Write out again the entries from the first line to the line that includes "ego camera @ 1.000", keeping both of those lines.

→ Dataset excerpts

######

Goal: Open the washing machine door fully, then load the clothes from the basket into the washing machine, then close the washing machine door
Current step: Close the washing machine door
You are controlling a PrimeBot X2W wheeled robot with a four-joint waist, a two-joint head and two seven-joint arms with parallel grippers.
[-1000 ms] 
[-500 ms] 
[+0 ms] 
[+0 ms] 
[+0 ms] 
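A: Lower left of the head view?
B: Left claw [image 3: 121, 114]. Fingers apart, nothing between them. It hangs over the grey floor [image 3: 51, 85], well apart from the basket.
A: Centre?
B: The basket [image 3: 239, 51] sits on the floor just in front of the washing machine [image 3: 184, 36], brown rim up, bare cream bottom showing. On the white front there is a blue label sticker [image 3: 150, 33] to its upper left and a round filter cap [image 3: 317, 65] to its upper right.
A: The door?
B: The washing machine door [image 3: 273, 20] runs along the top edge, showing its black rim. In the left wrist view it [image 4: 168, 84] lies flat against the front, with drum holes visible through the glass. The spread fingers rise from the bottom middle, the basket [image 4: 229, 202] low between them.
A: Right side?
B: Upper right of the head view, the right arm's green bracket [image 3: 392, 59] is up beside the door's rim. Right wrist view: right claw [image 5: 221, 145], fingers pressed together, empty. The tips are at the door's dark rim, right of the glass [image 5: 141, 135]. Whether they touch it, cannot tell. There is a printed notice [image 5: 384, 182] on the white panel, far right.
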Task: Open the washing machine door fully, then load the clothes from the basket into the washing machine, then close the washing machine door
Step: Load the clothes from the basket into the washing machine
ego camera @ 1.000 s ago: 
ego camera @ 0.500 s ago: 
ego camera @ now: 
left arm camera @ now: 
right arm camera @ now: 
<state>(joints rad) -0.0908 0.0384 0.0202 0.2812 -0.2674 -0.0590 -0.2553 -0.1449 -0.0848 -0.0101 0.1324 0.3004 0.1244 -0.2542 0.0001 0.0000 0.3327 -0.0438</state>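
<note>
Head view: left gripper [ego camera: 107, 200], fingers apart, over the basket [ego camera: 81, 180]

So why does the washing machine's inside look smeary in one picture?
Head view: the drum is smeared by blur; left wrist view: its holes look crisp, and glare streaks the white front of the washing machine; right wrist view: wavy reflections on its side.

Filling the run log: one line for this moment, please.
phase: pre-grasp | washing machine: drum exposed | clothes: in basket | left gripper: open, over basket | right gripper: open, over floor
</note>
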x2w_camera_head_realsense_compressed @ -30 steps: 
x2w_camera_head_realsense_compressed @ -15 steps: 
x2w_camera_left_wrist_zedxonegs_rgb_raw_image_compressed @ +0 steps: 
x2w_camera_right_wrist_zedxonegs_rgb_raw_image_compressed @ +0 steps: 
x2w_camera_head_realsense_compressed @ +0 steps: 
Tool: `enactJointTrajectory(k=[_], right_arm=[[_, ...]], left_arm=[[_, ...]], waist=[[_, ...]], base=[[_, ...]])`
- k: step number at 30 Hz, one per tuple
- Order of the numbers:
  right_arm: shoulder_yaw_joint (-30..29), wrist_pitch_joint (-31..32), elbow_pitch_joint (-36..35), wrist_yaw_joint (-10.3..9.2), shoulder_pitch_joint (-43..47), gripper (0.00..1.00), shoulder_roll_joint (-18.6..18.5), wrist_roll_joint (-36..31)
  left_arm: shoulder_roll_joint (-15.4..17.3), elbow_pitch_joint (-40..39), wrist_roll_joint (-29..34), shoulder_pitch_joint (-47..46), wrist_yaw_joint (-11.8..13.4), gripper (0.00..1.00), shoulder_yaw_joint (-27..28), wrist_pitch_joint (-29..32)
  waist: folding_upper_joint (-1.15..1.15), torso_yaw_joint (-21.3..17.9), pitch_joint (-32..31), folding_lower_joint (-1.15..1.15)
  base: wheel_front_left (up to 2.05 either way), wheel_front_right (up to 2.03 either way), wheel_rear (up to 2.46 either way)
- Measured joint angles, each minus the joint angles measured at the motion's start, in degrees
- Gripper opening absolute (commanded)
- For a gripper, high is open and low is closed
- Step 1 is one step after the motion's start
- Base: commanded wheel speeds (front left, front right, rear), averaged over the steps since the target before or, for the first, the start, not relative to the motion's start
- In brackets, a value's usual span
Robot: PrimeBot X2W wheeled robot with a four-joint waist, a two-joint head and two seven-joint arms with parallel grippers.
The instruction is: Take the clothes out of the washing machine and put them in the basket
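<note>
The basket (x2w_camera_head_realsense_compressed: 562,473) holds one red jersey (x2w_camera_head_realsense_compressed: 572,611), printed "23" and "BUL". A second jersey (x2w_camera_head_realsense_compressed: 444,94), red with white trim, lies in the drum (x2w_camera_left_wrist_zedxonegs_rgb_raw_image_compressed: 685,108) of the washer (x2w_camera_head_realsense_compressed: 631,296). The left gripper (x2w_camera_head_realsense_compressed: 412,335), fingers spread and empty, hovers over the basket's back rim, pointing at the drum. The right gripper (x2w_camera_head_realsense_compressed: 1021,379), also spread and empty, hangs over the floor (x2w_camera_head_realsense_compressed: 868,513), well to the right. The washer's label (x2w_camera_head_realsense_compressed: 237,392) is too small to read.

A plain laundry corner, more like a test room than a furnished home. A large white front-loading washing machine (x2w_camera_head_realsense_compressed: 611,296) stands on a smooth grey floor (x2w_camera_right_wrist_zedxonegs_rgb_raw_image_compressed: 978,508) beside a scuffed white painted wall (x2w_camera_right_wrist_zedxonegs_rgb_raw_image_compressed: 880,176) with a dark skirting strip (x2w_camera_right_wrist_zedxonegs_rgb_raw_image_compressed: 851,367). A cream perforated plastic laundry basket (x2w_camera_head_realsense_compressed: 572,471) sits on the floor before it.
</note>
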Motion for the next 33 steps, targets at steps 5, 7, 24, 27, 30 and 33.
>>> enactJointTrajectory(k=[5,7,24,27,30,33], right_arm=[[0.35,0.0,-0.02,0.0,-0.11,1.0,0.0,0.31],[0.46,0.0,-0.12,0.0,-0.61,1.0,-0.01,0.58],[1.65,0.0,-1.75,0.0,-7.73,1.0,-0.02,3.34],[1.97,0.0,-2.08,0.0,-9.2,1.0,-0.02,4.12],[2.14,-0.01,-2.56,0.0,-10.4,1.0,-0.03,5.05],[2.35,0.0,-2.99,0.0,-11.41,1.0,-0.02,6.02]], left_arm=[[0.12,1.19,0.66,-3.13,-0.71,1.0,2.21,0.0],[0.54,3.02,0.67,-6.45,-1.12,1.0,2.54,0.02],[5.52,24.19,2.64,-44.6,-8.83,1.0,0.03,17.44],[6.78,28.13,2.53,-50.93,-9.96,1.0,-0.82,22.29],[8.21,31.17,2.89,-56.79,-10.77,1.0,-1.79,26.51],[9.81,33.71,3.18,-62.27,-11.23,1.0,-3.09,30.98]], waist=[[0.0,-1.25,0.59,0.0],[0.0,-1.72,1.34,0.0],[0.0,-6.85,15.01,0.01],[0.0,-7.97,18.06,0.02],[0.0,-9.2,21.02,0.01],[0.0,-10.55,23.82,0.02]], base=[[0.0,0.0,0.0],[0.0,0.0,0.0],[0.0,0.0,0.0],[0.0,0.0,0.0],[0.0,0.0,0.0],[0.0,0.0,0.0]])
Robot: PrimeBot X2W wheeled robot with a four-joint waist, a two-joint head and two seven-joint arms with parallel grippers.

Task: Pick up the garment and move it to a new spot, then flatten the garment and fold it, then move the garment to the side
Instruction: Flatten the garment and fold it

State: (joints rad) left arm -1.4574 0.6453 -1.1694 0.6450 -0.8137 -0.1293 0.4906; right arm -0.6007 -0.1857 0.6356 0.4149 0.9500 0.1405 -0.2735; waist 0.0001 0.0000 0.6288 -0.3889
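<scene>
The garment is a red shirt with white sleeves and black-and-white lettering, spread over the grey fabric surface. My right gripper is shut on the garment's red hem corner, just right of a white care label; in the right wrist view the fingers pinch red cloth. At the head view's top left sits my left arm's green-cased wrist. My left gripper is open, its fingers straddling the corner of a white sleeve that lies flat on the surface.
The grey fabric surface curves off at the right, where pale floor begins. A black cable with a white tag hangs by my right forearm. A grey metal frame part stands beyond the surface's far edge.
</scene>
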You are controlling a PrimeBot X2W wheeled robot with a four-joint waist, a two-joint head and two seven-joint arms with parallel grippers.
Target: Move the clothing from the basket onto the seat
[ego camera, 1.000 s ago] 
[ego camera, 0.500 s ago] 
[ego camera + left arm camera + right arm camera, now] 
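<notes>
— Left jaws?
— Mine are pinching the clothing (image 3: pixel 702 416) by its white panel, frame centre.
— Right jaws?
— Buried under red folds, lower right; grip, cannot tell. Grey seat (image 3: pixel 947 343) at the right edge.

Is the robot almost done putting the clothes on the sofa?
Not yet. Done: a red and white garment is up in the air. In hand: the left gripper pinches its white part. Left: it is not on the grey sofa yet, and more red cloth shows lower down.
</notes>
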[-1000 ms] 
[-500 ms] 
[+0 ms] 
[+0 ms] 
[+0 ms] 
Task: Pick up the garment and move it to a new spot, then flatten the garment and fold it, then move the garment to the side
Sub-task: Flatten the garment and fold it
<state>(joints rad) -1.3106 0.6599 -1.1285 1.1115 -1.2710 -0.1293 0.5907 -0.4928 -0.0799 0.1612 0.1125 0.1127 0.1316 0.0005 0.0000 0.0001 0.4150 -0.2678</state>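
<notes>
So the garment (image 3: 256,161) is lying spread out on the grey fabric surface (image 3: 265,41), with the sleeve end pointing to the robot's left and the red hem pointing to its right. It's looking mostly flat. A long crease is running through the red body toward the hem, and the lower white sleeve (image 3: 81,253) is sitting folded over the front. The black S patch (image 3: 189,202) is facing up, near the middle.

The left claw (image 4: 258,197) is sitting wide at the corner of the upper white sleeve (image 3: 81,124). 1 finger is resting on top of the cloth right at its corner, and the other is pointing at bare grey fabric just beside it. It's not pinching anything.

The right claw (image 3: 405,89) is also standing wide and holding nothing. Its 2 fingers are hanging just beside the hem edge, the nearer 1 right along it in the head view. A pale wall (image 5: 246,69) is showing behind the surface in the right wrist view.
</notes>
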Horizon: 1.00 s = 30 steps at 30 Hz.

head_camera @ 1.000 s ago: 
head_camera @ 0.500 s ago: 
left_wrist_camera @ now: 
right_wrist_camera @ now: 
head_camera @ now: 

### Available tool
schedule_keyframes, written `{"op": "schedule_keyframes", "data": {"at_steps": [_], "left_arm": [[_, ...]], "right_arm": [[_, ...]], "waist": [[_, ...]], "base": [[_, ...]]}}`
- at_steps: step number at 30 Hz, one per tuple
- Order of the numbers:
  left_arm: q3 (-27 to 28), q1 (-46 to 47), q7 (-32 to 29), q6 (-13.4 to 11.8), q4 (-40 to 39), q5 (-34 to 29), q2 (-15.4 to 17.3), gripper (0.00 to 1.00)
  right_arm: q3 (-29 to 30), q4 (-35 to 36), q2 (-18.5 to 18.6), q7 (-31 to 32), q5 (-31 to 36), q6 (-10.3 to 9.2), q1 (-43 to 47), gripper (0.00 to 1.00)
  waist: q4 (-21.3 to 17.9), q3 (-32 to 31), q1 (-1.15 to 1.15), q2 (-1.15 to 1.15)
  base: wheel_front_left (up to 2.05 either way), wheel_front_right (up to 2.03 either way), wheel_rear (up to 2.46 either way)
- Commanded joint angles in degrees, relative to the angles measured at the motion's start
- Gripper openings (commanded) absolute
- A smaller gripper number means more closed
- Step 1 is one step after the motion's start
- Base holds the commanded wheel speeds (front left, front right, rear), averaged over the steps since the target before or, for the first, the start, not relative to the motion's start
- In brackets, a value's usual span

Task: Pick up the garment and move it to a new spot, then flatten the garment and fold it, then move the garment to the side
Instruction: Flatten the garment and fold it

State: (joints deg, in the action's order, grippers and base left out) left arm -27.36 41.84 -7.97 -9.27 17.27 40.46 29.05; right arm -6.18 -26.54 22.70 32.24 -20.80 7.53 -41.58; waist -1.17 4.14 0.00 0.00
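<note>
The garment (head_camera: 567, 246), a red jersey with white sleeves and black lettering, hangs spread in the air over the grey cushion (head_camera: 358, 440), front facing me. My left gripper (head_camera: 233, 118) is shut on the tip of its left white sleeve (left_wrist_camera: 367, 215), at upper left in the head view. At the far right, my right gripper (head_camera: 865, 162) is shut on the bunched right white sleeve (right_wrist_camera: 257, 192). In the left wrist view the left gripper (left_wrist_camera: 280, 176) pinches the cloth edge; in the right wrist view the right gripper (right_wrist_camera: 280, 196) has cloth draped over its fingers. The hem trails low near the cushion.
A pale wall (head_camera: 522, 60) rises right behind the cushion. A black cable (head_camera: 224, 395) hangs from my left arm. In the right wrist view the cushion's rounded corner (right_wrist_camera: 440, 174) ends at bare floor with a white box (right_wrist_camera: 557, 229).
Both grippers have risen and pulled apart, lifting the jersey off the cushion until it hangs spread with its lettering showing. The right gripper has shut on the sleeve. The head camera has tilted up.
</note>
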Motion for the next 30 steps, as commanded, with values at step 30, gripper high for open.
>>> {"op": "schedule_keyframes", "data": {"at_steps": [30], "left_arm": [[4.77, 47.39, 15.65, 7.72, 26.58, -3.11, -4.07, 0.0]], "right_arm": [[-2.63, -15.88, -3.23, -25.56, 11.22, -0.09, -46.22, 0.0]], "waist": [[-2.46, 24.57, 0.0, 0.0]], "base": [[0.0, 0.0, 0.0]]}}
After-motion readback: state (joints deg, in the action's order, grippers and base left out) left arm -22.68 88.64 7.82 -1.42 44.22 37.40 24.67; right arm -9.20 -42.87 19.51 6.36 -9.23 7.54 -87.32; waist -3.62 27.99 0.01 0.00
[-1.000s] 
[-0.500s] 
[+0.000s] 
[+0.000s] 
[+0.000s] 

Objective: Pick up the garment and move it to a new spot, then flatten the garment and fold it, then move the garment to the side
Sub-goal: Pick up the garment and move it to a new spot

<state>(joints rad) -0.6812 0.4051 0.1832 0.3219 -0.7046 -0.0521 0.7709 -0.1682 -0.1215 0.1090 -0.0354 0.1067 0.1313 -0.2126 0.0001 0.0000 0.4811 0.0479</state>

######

→ FINAL ANSWER
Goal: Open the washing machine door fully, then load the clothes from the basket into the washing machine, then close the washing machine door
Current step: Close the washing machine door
You are controlling a PrimeBot X2W wheeled robot with a four-joint waist, a two-joint head and two seven-joint arms with parallel grippers.
[-1000 ms] 
[-500 ms] 
[+0 ms] 
[+0 ms] 
[+0 ms] 
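A: Lower left of the head view?
B: Left claw [image 3: 121, 114]. Fingers apart, nothing between them. It hangs over the grey floor [image 3: 51, 85], well apart from the basket.
A: Centre?
B: The basket [image 3: 239, 51] sits on the floor just in front of the washing machine [image 3: 184, 36], brown rim up, bare cream bottom showing. On the white front there is a blue label sticker [image 3: 150, 33] to its upper left and a round filter cap [image 3: 317, 65] to its upper right.
A: The door?
B: The washing machine door [image 3: 273, 20] runs along the top edge, showing its black rim. In the left wrist view it [image 4: 168, 84] lies flat against the front, with drum holes visible through the glass. The spread fingers rise from the bottom middle, the basket [image 4: 229, 202] low between them.
A: Right side?
B: Upper right of the head view, the right arm's green bracket [image 3: 392, 59] is up beside the door's rim. Right wrist view: right claw [image 5: 221, 145], fingers pressed together, empty. The tips are at the door's dark rim, right of the glass [image 5: 141, 135]. Whether they touch it, cannot tell. There is a printed notice [image 5: 384, 182] on the white panel, far right.
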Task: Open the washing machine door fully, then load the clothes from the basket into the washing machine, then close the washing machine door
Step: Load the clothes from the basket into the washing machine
ego camera @ 1.000 s ago: 

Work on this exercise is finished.